Both Andre Iguodala and Andre Miller miss key free throws that help lose this game.

14 missed free throws overall.

The Nets go on a long streak where they aren't getting any field goals, and the Sixers simply can't score during that period. Four straight losses after the all-star break.

It's frustrating because they could've gotten a good matchup in the playoffs but now it seems like they're destined to play the Celtics, Cavs or Magic. Anyone who see this team knows they don't matchup well with any of those teams.

Since you don't have to respect their shooting it's easy to slow them down and make them play a half court game. We've seen this in each of these four games. Then on defense we consistently see lazy rotations out on open three point shooters.

They'll make the playoffs but this is ultimately another wasted year.


----------



## Diable (Apr 26, 2005)

I know the refs swallow the whistle a lot at the end of games,but you have to call something on that last play.Either that's a foul on Iguodala or it's a travel.You can't just suspend the rules and let someone go ten feet without a dribble because the clock is running out


----------



## Coatesvillain (Jul 17, 2002)

It should've been a foul.


----------



## TYO23 (Feb 2, 2009)

I agree should've been a foul. Its hard to deal with a loss like this. It really is


----------



## njnets21 (May 29, 2005)

when it was live, i also thought there was a foul but i'm a nets fan so of course i thought there was a foul (this is before the shot went in). the problem i have with you guys complaining there was a foul is that if a foul was called, the sixers had no foul to give so he would have went to the line. if he tied it or won it at the line, you guys would all be completely flipping out that the ref called such a tick-tack foul with the game on the line.


----------



## njnets21 (May 29, 2005)

and there was no travel whatsoever. i thought he got fouled and traveled when it was live, but the replay clearly shows that Iggy touched it and Harris regained it so there was no travel because he is allowed to regain possession.


----------



## Sliccat (Oct 16, 2004)

I'm really glad I wasn't there for this one. It looked terrible.


----------



## seifer0406 (Jun 8, 2003)

I think the official description for the play is Iguodala knocked the ball out of Harris's hand, Harris re-controled the ball and launched a 3 in motion.

I actually thought the officials did the right thing to not blow a foul. You see guys launching buzzer prayers from half court and beyond all the time and I have never seen a foul blown on a shot like that.


----------



## njnets21 (May 29, 2005)

seifer0406 said:


> I think the official description for the play is Iguodala knocked the ball out of Harris's hand, Harris re-controled the ball and launched a 3 in motion.
> 
> I actually thought the officials did the right thing to not blow a foul. You see guys launching buzzer prayers from half court and beyond all the time and I have never seen a foul blown on a shot like that.

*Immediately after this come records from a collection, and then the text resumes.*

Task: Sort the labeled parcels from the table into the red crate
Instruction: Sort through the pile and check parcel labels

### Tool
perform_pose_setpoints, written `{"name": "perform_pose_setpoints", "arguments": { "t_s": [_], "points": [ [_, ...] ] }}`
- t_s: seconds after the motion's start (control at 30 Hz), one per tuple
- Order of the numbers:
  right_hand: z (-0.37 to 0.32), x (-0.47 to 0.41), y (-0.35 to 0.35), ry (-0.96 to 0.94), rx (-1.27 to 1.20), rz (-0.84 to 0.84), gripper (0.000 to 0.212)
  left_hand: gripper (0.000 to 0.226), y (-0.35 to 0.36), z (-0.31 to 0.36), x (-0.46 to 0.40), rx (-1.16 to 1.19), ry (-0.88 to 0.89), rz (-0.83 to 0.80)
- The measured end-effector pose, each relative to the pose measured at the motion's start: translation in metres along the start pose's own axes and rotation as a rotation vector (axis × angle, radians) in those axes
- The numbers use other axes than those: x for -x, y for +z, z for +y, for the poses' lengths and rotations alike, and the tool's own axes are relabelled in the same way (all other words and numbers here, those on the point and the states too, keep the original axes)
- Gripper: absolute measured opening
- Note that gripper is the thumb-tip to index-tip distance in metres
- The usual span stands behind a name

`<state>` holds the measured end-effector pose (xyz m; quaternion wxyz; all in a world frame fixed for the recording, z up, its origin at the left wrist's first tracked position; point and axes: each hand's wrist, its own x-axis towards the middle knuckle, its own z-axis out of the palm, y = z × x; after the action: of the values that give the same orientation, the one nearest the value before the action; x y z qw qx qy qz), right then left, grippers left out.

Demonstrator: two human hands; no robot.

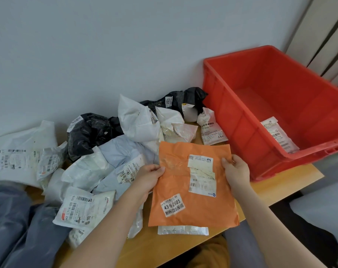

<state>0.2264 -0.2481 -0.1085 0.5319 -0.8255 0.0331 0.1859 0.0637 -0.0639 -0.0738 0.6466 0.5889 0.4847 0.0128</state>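
Note:
I hold a flat orange parcel (pixel 176 182) with white labels above the table's front edge. My left hand (pixel 147 180) grips its left edge and my right hand (pixel 236 171) grips its right edge. The red crate (pixel 232 120) stands at the right on the table, and one white labeled parcel (pixel 278 136) lies inside it at the near wall. A heap of white, black and pale blue parcels (pixel 110 147) covers the table to the left of the orange one.
The wooden table (pixel 280 188) ends just right of the crate. A small white parcel (pixel 182 230) lies under the orange one. Grey bags (pixel 15 219) sit at the lower left. A pale wall runs behind everything.

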Motion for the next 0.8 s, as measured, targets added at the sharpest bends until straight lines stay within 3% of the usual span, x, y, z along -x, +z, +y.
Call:
{"name": "perform_pose_setpoints", "arguments": {
  "t_s": [0.1,0.17,0.27,0.37,0.43,0.5,0.6,0.73,0.8],
  "points": [
    [0.008,0.005,-0.001,-0.113,0.159,0.042,0.003,0.014,0.009,-0.013,-0.002,-0.232,0.09,0.039],
    [0.016,0.007,0.0,-0.107,0.213,-0.017,0.018,0.014,0.014,-0.024,-0.001,-0.389,0.117,0.022],
    [0.034,0.011,0.006,-0.106,0.41,-0.004,0.058,0.036,0.02,-0.046,-0.002,-0.609,0.175,-0.018],
    [0.047,0.033,0.016,-0.267,0.692,0.075,0.066,0.061,0.027,-0.064,0.003,-0.886,0.371,-0.012],
    [0.058,0.05,0.025,-0.449,0.757,-0.014,0.056,0.064,0.031,-0.072,0.003,-1.049,0.512,-0.038],
    [0.071,0.06,0.035,-0.533,0.838,-0.21,0.048,0.068,0.035,-0.079,-0.002,-1.167,0.503,-0.151],
    [0.085,0.056,0.046,-0.494,0.938,-0.427,0.044,0.07,0.038,-0.089,-0.011,-1.282,0.391,-0.233],
    [0.098,0.045,0.053,-0.498,0.993,-0.539,0.058,0.068,0.038,-0.095,-0.019,-1.32,0.332,-0.222],
    [0.098,0.041,0.052,-0.485,1.01,-0.579,0.056,0.068,0.039,-0.092,-0.019,-1.323,0.322,-0.219]
  ]
}}
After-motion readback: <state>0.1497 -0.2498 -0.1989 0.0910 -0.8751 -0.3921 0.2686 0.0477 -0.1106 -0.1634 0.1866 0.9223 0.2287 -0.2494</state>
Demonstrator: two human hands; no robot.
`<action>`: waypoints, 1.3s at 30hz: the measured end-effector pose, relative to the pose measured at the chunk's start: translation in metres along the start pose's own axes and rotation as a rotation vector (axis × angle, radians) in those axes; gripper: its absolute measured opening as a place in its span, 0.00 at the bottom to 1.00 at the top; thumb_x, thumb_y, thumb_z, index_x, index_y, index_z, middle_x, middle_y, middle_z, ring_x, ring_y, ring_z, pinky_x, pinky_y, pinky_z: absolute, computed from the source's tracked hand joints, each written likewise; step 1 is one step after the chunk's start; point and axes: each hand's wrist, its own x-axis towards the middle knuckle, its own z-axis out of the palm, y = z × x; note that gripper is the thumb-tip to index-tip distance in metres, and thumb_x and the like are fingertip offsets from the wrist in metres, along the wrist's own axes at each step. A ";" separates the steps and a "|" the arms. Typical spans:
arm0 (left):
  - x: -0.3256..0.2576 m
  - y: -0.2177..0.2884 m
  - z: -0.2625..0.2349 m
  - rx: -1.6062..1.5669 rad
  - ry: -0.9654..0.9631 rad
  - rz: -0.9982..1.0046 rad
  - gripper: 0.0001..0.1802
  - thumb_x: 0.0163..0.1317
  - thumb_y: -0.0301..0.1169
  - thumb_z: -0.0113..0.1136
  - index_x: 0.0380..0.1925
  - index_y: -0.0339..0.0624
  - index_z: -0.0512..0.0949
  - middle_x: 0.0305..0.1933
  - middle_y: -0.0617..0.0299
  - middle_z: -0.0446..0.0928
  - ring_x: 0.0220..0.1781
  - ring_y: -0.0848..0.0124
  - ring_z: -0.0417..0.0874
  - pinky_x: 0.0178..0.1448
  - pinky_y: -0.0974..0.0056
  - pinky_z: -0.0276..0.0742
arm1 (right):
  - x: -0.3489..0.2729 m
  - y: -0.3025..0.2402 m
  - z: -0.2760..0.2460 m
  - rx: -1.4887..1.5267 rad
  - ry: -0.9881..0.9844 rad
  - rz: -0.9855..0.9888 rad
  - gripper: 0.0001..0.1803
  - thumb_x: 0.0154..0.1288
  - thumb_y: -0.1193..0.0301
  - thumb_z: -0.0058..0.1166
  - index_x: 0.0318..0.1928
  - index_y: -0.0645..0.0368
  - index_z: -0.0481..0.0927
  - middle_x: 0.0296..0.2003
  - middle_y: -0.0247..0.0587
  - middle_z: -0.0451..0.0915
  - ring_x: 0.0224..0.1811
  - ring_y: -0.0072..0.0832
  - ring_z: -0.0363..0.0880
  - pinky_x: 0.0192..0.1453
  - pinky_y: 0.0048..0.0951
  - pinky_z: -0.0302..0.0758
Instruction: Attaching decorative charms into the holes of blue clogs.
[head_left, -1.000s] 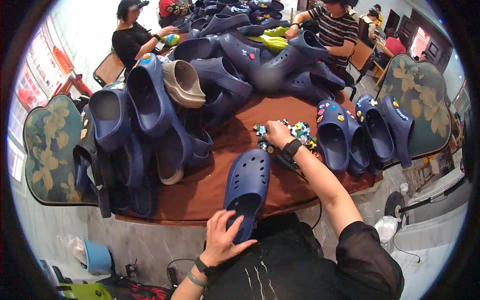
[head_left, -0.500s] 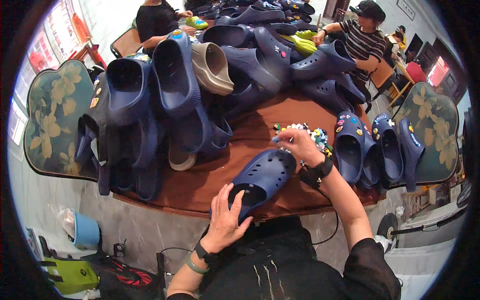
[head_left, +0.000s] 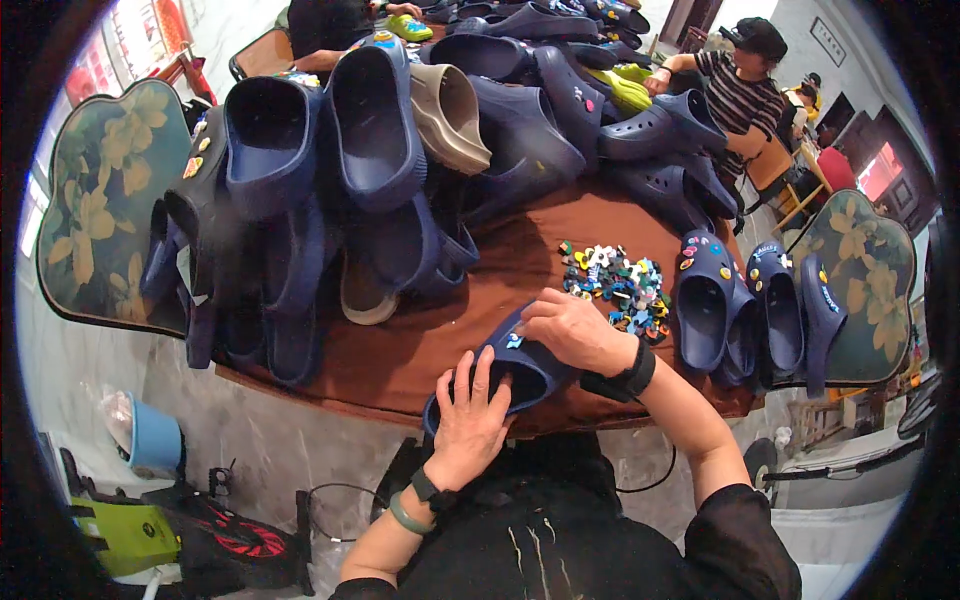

I really did think there was a foul when I saw it happen live, but upon replay I hardly see any contact from Iggy, if there was even any at all. Thing is, even if he did foul him, it would have been such a tick-tack foul that you can't possibly call that when the game is on the line, especially when it's a halfcourt heave because they would have completely bailed out the Nets by blowing the whistle.


----------



## Coatesvillain (Jul 17, 2002)

njnets21 said:


> when it was live, i also thought there was a foul but i'm a nets fan so of course i thought there was a foul (this is before the shot went in). the problem i have with you guys complaining there was a foul is that if a foul was called, the sixers had no foul to give so he would have went to the line. if he tied it or won it at the line, you guys would all be completely flipping out that the ref called such a tick-tack foul with the game on the line.


No.

You're making it into something that wasn't there. It was a foul. My complaining is tied into their lackadaisical effort in defending the three, and their poor performance from the line. It should've never gotten to the point where that shot was a possible game winner.


----------